▶ INSTRUCTIONS FOR THE TASK
From the data underneath, reproduce exactly the stretch that begins at the line with "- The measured" and ends after the line with "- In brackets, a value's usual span".
*** Opening of PROVIDED MATERIAL ***
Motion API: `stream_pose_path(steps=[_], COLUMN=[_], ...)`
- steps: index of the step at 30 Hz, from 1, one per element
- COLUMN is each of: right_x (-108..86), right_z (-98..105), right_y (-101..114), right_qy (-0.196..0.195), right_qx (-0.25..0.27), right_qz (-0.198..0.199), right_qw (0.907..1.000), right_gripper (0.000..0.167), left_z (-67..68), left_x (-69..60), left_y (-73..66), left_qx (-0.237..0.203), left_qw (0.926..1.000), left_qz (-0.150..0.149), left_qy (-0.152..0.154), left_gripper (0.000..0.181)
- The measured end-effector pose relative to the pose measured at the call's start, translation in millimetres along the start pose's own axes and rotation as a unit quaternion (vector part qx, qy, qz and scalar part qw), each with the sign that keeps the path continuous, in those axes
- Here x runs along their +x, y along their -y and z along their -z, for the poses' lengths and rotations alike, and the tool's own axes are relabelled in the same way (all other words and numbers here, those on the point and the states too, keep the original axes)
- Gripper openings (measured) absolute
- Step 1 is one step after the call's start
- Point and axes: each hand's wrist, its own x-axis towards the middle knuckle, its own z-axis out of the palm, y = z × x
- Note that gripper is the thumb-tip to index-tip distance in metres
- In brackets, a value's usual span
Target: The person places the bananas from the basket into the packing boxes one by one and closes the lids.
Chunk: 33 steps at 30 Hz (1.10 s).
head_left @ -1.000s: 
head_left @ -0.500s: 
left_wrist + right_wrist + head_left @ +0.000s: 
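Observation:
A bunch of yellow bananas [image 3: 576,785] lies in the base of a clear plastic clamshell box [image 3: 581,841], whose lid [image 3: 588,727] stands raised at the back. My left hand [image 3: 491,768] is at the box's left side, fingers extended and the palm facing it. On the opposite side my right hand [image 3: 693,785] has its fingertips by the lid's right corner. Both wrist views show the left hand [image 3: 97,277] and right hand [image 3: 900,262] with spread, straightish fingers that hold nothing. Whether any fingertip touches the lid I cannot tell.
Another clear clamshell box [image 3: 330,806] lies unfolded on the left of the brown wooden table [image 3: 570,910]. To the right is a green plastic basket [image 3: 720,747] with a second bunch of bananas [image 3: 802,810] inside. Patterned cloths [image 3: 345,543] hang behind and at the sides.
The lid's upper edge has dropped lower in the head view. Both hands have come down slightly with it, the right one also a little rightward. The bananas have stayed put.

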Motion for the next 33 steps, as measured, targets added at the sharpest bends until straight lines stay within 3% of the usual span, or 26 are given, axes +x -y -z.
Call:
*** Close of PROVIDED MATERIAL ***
▶ EXERCISE RESPONSE
- The measured end-effector pose relative to the pose measured at the call's start, translation in millimetres along the start pose's own axes and rotation as a unit quaternion (vector part qx, qy, qz and scalar part qw), each with the sign that keeps the path continuous, in those axes
- Here x runs along their +x, y along their -y and z along their -z, for the poses' lengths and rotations alike, and the tool's own axes are relabelled in the same way (all other words and numbers here, those on the point and the states too, keep the original axes)
- Gripper openings (measured) absolute
- Step 1 is one step after the call's start
- Point and axes: each hand's wrist, its own x-axis towards the middle knuckle, its own z-axis out of the palm, y = z × x
- Note that gripper is the thumb-tip to index-tip distance in metres
- In brackets, a value's usual span

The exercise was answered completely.